» **YOUR TASK**
State the number of lines below in which the word "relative" appears. Nothing else belongs in the answer.

[Stored data]
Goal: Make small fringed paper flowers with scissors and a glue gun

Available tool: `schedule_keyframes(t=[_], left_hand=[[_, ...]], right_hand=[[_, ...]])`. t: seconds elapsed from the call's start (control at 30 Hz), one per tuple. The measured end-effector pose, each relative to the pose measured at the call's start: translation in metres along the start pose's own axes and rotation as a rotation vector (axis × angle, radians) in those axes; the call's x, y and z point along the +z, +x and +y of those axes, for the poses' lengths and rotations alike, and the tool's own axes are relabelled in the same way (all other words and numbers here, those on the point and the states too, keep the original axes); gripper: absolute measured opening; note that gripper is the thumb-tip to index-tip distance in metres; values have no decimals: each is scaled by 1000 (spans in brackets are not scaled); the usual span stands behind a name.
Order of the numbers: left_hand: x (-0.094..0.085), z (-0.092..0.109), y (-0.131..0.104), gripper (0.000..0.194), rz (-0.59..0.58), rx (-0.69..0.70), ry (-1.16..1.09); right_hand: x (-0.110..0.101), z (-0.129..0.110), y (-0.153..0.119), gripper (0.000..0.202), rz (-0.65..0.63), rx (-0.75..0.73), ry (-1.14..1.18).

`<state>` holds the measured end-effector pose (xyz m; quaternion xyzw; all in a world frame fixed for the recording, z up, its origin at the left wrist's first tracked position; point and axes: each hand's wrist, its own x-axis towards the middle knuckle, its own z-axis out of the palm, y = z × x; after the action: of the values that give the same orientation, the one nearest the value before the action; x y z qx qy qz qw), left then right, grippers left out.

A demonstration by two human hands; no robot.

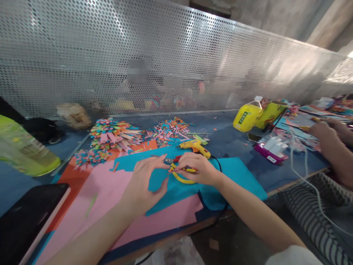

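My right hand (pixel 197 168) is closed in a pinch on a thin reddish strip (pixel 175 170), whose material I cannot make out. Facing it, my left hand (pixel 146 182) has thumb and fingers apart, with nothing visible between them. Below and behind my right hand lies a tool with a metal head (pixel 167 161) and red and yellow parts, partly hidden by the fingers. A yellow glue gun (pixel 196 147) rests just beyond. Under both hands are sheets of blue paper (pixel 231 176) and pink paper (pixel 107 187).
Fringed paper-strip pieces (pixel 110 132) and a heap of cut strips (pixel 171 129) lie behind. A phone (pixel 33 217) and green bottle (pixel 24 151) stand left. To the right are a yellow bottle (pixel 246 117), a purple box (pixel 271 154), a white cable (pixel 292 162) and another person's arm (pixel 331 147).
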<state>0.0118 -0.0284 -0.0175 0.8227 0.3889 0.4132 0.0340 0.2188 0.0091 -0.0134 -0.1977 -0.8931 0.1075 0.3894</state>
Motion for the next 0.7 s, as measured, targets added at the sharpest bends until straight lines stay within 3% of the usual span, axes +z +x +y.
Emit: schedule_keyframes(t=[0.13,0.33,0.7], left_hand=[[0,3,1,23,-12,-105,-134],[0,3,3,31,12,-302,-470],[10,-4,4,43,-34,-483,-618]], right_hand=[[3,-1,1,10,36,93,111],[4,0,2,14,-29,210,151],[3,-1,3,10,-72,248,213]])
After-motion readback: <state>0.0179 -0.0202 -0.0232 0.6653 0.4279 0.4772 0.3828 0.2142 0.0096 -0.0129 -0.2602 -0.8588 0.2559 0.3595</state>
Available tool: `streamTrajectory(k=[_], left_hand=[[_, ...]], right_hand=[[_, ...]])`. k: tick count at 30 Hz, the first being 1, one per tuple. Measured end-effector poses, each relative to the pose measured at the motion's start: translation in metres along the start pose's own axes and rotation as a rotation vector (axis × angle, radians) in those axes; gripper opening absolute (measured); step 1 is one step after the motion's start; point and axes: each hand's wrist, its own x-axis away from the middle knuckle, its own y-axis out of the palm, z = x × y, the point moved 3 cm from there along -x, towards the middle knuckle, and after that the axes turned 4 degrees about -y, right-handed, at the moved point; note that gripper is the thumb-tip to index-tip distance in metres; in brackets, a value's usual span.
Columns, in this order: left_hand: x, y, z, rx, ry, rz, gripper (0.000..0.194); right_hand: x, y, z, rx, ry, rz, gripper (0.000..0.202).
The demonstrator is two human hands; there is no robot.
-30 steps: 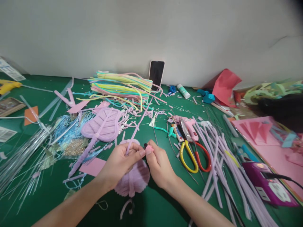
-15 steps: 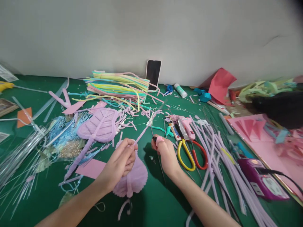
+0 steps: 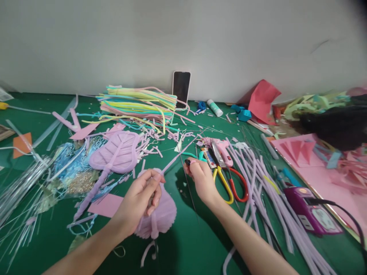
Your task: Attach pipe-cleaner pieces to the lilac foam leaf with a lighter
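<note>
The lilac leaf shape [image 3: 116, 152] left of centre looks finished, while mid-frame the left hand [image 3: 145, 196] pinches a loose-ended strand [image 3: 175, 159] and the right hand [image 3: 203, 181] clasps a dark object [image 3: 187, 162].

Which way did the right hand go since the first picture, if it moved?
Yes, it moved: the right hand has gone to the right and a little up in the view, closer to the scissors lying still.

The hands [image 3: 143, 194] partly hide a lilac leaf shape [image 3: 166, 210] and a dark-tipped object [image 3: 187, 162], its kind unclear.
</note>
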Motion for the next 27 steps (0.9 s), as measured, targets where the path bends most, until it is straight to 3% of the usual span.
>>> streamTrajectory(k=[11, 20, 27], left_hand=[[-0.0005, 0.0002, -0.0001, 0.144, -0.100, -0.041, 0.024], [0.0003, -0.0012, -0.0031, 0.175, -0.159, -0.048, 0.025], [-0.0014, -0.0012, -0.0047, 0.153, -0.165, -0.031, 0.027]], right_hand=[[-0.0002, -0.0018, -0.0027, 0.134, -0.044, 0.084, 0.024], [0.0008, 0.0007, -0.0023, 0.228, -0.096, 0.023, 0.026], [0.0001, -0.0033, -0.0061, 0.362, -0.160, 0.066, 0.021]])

» **TASK RESPONSE**
2